Sublime Forum

Syntax definition: Clojure’s comment next form

#1

I’m trying to write syntax defintion for Clojure’s #_ reader macro. It comments one next form. So this:

abc #_def ghi

Would be equivalent to something like

abc /*def*/ ghi

in C-like languages.

What I’m having trouble is: how to tell Sublime to consume only one form? And that form can be anything: numbers, strings, any amount of nested parens etc.
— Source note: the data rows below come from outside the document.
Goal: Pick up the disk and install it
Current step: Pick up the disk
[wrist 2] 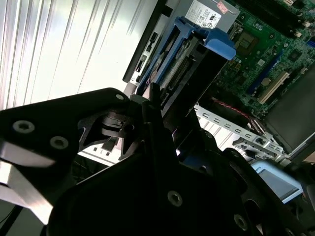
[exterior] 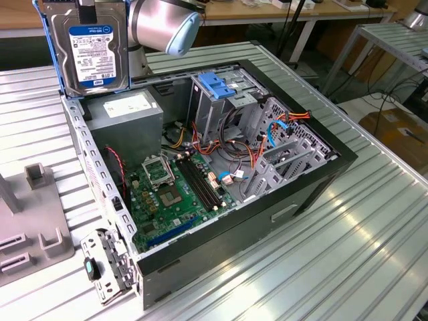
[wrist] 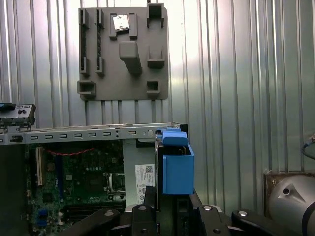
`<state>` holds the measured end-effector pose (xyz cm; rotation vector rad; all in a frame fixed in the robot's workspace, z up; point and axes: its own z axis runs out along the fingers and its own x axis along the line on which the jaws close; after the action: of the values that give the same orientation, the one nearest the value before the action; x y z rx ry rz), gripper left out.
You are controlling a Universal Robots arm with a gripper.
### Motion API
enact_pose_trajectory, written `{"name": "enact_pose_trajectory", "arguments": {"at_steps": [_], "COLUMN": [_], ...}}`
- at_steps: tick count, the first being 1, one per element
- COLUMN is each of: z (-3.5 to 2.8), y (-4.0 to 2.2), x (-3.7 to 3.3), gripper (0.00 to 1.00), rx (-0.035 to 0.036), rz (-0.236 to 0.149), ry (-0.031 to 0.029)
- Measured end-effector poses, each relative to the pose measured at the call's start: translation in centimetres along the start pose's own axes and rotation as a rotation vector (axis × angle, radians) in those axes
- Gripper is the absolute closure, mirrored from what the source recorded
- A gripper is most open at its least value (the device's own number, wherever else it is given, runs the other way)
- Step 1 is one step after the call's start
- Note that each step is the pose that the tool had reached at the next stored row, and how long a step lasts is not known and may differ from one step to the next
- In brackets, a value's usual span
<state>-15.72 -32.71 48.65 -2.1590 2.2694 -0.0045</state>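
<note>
Aloft, the disk [exterior: 93,50] hangs upright, label facing out, over the corner of the open case [exterior: 267,200] next to the grey box [exterior: 127,114]. The end effector [wrist: 170,204] grasps it by its top edge, and its blue rails show in both wrist views. The case lies on the worktop [exterior: 348,267].

The disk [wrist: 177,172] over the open computer [wrist: 88,132]
The tool [wrist: 168,209] holds the disk, blue side showing. Past it are a green board [wrist: 83,172], a grey tray [wrist: 110,69] and the ribbed counter [wrist: 236,73].
</note>
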Motion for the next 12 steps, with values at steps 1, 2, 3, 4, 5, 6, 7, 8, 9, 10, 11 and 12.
{"name": "enact_pose_trajectory", "arguments": {"at_steps": [1, 2, 3, 4, 5, 6, 7, 8, 9, 10, 11, 12], "z": [0.00, 0.00, 0.00, 0.00, 0.00, 0.01, 0.01, 0.01, 0.01, 0.01, 0.02, 0.02], "y": [-0.02, -0.06, -0.11, -0.20, -0.29, -0.51, -0.69, -0.91, -1.17, -1.32, -1.62, -1.83], "x": [0.00, -0.01, -0.01, -0.01, -0.02, -0.03, -0.04, -0.05, -0.06, -0.07, -0.08, -0.09], "gripper": [0.65, 0.65, 0.65, 0.65, 0.65, 0.65, 0.65, 0.65, 0.65, 0.65, 0.65, 0.65], "rx": [0.0000, 0.0000, -0.0001, 0.0000, 0.0000, 0.0000, 0.0000, 0.0000, 0.0000, 0.0001, 0.0000, 0.0000], "rz": [0.000, 0.000, 0.000, 0.000, 0.000, 0.000, 0.000, 0.000, 0.000, 0.000, 0.000, 0.000], "ry": [0.0000, 0.0000, 0.0001, 0.0000, 0.0001, 0.0000, 0.0000, 0.0000, 0.0000, 0.0000, 0.0000, 0.0000]}}
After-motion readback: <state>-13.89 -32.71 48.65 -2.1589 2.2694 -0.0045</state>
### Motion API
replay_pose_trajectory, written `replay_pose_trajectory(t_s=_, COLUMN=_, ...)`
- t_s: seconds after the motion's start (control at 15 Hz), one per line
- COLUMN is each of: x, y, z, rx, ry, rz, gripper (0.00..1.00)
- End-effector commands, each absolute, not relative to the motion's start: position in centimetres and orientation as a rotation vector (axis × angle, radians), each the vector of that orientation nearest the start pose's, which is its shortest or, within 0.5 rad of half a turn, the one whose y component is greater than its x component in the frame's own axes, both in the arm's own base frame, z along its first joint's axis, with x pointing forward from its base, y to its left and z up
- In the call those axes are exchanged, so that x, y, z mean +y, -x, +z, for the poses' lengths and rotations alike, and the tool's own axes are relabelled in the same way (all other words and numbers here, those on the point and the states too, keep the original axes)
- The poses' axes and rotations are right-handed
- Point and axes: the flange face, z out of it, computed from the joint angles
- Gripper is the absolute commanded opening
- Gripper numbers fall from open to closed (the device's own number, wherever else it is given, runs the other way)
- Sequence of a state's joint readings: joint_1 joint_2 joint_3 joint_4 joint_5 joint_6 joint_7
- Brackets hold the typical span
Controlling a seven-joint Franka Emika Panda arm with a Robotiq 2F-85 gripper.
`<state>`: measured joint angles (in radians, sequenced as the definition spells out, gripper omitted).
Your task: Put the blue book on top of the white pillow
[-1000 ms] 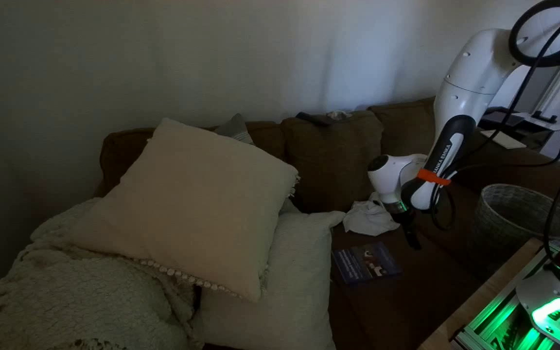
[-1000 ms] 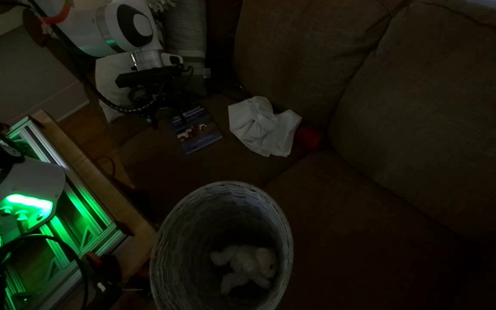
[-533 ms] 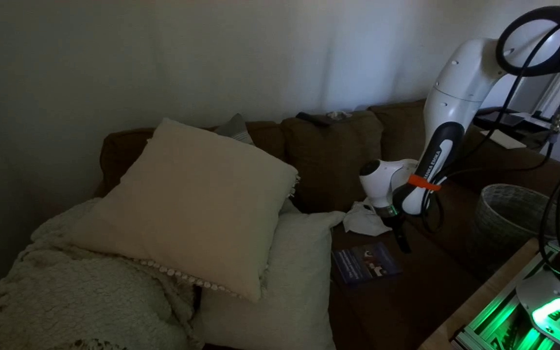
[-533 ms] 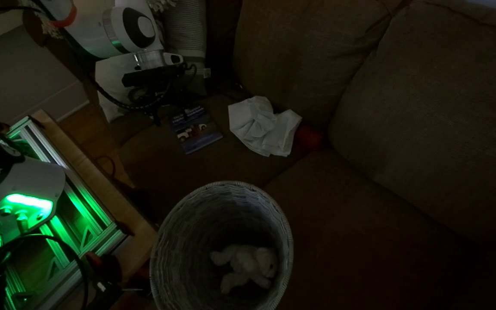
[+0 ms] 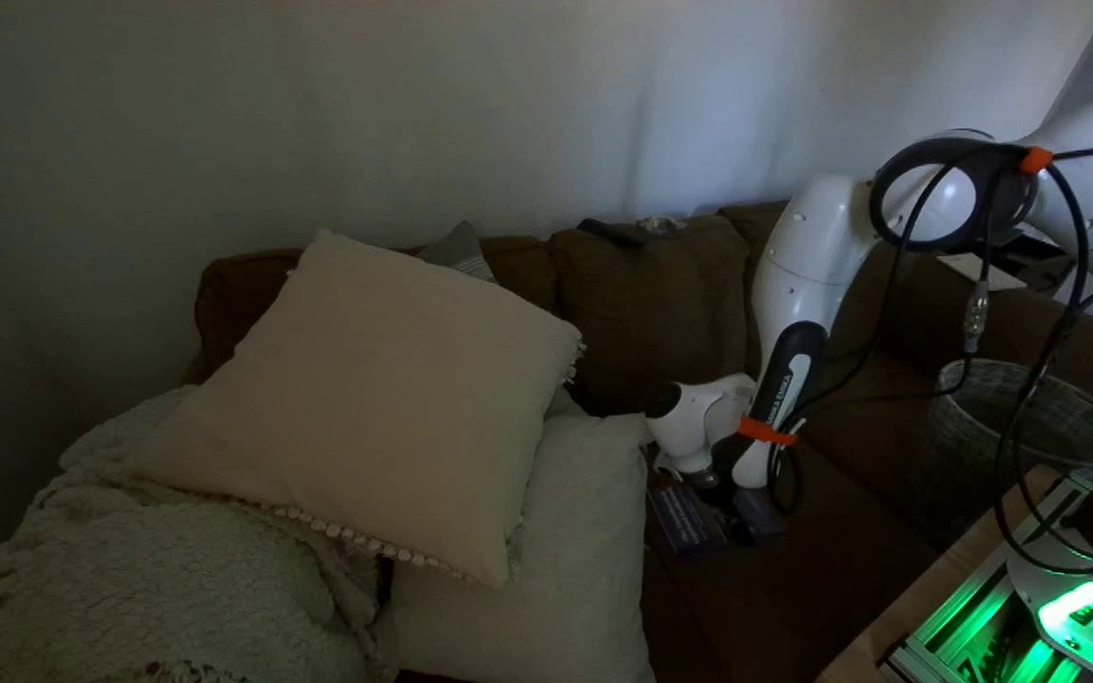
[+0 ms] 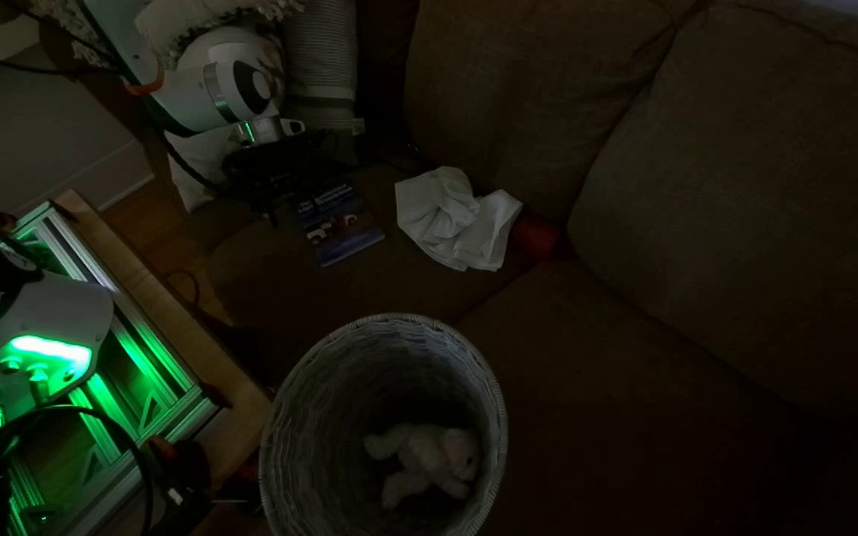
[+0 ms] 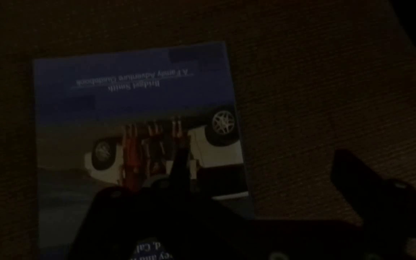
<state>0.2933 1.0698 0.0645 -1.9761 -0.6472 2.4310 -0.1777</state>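
Observation:
The blue book [image 6: 347,231] lies flat on the brown sofa seat, cover up. It also shows in an exterior view [image 5: 684,517], partly hidden by the arm, and fills the left of the wrist view [image 7: 132,83]. A large white pillow [image 5: 366,408] with a pom-pom edge leans on another white pillow [image 5: 565,579], left of the book. My gripper [image 7: 262,153] is open and empty above the book. In the wrist view one finger overlaps the cover, and the other finger [image 7: 352,173] is over the sofa beyond the book's right edge. Contact with the book cannot be told.
A white cloth [image 6: 451,216] lies on the sofa beside the book, with a red thing [image 6: 537,237] behind it. A wicker basket [image 6: 280,417] holds a white plush toy [image 6: 429,458]. A fluffy blanket [image 5: 157,569] lies by the pillows. The robot's wooden table edge [image 6: 168,320] is near the sofa.
The arm has moved lower and across toward the pillows, bringing my gripper down over the book. The book and pillows have not moved.

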Motion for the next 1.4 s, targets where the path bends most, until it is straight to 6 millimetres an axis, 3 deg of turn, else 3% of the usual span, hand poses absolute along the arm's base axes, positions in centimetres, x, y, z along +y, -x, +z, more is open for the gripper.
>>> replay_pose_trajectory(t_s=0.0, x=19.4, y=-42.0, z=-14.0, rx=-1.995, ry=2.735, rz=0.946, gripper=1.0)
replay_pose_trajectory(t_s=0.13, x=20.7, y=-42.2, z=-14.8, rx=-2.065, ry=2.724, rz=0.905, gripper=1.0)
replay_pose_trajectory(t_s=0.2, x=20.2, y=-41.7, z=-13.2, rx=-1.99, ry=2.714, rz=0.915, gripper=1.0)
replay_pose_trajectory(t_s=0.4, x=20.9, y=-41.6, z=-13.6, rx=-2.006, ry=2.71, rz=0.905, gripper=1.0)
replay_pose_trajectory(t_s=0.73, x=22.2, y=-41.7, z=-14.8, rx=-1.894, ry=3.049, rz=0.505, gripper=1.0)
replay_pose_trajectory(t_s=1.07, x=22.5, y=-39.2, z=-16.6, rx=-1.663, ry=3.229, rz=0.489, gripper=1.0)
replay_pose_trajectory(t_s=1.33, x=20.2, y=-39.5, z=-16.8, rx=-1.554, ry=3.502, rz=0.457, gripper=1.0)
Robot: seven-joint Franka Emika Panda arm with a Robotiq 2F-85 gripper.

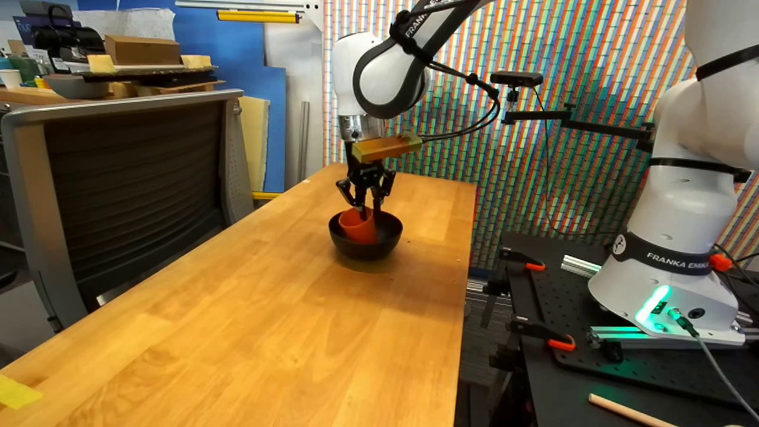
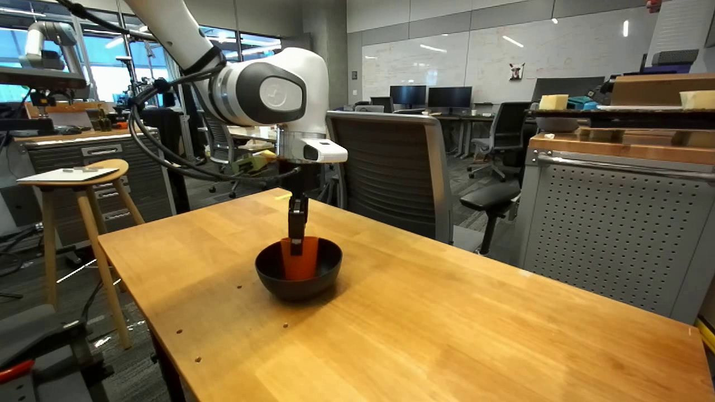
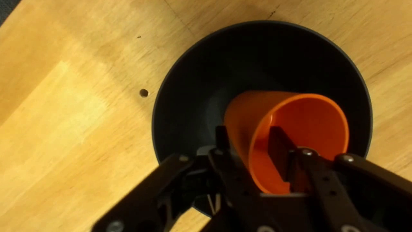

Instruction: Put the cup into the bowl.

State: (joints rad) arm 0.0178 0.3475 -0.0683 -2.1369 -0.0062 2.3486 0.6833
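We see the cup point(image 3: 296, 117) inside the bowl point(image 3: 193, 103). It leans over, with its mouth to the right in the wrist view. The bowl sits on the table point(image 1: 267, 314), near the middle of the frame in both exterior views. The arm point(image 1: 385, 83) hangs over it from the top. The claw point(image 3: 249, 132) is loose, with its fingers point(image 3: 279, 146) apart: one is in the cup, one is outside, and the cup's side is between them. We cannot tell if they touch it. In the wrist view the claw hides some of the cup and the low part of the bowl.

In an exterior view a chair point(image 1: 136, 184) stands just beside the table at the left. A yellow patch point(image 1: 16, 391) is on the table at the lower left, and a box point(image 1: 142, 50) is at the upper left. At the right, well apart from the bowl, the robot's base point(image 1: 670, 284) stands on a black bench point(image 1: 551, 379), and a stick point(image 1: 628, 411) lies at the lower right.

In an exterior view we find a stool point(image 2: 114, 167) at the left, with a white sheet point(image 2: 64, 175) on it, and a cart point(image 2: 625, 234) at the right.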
E.g.

abc #_(... [...] ...) def #_"ghi" ...d

Problem is, Sublime definitions assume “consume any number of these” and I see no way to say “consume only one of these”. Since there’s no closing tag, I can’t find an easy way to pop context.

One particularly tricky situation is this:

#_[abc][def]

This should skip [abc] but read [def]. So I can’t really pop on whitespace.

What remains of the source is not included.